Locate all other hashes related to the batch
Get the bitfield for the ash
Flip the appropriate bit represented by the index

Something maybe like this

  
case class BatchItemGroupId(value: UUID) extends UuidValue

object BatchItemId {  
 def apply(batchId: BatchId, batchItemGroupId: BatchItemGroupId, index: Long): BatchItemId = BatchItemId(s"${batchId.value}:$batchItemGroupId:$index")

def generate(batchId: BatchId, batchItemGroupId: BatchItemGroupId, numberOfItems: Int): Iterable[BatchItemId] = {  
 Stream.from(0, step = 1).take(numberOfItems).map(idx =\> apply(batchId, batchItemGroupId, idx))  
 }

def generate(batchId: BatchId, batchItemGroupId: List[BatchItemGroupInsert]): Iterable[BatchItemId] = {  
 batchItemGroupId.toStream.flatMap(group =\> generate(batchId, group.id, group.upto))  
 }  
}

case class BatchItemId(value: String) extends StringValue {  
 val (batchId, batchItemGroupId, index) = value.split(':').toList match {  
 case batch::hash::index::\_ =\> (BatchId(batch.toLong), BatchItemGroupId(UUID.fromString(hash)), index.toLong)  
 case \_ =\> throw new RuntimeException(s"Invalid batch item id format $value")  
 }  
}

case class BatchId(value: Long) extends LongValue  

We also need an abstraction on top of a byte array that lets us toggle bits in it. It also lets you count how many bits are set. We’ll need to know that so we can answer the question of “is this subgroup hash empty”. I’ve shown bitmasking but I can show it again at this gist.

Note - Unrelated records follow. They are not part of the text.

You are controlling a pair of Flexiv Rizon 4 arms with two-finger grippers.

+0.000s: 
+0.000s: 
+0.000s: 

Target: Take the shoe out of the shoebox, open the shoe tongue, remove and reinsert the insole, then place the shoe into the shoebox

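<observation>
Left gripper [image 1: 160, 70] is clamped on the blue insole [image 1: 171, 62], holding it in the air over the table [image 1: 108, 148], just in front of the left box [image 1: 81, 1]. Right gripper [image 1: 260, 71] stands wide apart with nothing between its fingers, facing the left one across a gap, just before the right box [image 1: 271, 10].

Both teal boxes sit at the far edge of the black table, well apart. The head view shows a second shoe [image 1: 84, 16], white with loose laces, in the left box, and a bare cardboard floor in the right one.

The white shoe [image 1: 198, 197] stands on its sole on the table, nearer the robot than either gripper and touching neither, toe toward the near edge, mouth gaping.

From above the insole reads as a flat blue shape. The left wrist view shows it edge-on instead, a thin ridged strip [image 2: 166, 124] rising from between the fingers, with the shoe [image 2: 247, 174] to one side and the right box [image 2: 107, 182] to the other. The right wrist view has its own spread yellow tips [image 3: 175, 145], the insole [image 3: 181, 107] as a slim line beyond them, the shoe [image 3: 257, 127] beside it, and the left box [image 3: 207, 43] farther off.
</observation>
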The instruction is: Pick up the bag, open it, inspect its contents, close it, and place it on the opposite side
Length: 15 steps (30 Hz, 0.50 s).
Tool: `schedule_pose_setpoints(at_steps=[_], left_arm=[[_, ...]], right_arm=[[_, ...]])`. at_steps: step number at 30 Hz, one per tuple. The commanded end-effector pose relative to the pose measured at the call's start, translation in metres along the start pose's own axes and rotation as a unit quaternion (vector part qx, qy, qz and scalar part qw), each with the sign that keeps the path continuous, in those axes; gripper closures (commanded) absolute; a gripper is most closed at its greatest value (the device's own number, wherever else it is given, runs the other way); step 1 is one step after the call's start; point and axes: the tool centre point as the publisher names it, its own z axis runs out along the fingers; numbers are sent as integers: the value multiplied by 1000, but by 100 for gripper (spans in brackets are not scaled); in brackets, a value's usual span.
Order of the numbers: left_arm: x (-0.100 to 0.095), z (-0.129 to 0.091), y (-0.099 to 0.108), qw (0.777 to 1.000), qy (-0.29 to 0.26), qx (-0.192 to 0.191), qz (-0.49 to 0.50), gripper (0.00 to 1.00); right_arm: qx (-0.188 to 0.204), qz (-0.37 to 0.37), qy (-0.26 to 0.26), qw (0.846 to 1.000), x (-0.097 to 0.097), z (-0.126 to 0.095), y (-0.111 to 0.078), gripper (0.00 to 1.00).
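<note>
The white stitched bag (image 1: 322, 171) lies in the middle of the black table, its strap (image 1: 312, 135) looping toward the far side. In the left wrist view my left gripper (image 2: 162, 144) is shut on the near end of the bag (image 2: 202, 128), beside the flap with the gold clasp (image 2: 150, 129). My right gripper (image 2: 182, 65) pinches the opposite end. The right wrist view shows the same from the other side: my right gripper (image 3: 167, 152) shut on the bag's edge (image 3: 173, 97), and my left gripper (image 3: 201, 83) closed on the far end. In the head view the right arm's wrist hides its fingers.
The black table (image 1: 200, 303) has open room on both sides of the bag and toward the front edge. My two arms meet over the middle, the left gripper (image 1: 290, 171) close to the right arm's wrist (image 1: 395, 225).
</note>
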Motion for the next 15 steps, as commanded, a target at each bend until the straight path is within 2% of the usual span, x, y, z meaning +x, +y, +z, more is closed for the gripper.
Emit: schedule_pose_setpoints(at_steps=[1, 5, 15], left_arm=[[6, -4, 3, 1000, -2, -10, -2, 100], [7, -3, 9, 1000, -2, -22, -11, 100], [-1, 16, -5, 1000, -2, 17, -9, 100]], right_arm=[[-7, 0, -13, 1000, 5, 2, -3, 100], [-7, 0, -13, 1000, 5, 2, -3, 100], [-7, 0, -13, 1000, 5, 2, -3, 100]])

Now that we have that, all our sql needs to do is given a subgroup batch, pull the bitfield, put the bitfield into a BitGroup, flip the appropriate bits, write the bitfield back. Then it needs to query all batch groups for a batch, pull their blobs, and count their bits to determine if the batch is pending or complete.

If we’re smart about it and limit the bitfield in MySQL to be large enough to get compression, but small enough to minimize over the wire overhead… say 1000 bytes =~ 10k (which works out to be about 8000 bits) we can store quit a bit with quite a little!

Unfortunately MySQL doesn’t support bitwise operations on blobs (not till MySQL 8 apparently) so you need to pull the blob, manipulate it, then write it back. But you can safely do this in a transaction if you select the row using FOR UPDATE which provides row level read locking.

One last thing to think about before we call it a day though. There are all sorts of situations where batches can be opened but never closed. Imagine a client opens a batch, adds items to it, then dies. It may retry and create a new batch and add new items, but there is effectively an orphaned batch. To make our queue batcher work long term we need some asynchronous cleanup. You arbitrarily decide that any non-closed batches with no activity for N days get automatically deleted. Same with any closed-batches with no activity (maybe at a different interval). This lets the system deal with batches/events that are never going to complete.

Package this all up into a service with an API and blamo! Efficient queue batch tracking!